Once the line with "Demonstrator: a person" is found in the entries below, print it and each following line exactly, stopping after the line with "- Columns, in"; print nothing else.

[Collection entries]
####
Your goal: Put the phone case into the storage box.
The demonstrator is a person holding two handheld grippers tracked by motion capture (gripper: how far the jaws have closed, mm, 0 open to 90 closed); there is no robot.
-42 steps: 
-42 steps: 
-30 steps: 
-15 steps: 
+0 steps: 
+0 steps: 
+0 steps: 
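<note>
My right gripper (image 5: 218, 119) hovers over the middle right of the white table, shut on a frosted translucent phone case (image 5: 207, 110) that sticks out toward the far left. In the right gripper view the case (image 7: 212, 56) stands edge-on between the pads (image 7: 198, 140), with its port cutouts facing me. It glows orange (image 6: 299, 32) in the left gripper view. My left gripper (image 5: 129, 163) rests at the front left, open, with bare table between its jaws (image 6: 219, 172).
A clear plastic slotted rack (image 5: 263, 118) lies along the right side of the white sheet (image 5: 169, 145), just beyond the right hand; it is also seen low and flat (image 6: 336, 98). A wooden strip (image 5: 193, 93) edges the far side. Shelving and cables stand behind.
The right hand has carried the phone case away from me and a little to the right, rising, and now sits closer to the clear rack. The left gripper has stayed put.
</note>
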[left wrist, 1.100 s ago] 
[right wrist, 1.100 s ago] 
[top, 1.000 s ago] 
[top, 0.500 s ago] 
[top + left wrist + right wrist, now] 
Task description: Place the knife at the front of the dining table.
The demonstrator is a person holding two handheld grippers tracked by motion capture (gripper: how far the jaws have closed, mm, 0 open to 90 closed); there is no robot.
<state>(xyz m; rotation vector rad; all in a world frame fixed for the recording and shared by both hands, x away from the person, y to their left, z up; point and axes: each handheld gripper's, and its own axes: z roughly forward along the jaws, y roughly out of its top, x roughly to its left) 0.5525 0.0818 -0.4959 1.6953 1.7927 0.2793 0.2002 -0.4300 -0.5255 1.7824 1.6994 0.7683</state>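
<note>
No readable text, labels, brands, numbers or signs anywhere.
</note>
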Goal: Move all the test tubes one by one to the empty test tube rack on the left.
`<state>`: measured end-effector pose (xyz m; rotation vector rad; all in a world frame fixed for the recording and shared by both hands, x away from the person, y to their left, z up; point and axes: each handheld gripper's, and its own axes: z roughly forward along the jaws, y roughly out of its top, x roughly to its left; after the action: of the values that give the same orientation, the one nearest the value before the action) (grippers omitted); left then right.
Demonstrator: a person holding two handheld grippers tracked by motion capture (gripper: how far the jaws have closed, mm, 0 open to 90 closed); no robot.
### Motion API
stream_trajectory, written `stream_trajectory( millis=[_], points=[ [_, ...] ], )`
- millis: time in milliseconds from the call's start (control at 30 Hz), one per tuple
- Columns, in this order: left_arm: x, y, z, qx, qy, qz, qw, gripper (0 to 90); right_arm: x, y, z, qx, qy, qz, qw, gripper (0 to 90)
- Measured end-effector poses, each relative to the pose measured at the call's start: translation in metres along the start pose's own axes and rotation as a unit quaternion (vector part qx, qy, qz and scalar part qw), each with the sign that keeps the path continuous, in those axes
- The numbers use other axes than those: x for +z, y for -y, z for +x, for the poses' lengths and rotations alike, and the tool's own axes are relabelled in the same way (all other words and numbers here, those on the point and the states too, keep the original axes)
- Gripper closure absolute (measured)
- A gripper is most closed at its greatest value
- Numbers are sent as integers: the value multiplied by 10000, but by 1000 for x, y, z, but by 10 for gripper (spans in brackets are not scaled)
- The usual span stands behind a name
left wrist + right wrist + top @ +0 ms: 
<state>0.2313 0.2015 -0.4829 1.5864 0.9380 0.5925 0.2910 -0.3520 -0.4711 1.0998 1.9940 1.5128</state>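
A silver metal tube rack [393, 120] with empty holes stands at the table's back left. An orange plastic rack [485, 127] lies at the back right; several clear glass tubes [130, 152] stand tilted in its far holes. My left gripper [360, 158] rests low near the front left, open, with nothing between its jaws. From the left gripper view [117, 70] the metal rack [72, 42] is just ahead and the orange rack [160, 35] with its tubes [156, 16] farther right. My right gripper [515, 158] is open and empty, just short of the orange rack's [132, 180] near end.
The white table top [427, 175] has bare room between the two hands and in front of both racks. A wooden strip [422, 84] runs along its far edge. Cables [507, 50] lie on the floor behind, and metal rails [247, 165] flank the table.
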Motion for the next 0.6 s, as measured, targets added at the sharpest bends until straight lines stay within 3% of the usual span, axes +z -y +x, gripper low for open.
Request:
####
_Reply_:
Demonstrator: a person holding two handheld grippers tracked by motion capture (gripper: how far the jaws have closed, mm, 0 open to 90 closed); no robot.
### Motion API
stream_trajectory, written `stream_trajectory( millis=[_], points=[ [_, ...] ], )`
- millis: time in milliseconds from the call's start (control at 30 Hz), one per tuple
- Columns, in this order: left_arm: x, y, z, qx, qy, qz, qw, gripper (0 to 90); right_arm: x, y, z, qx, qy, qz, qw, gripper (0 to 90)

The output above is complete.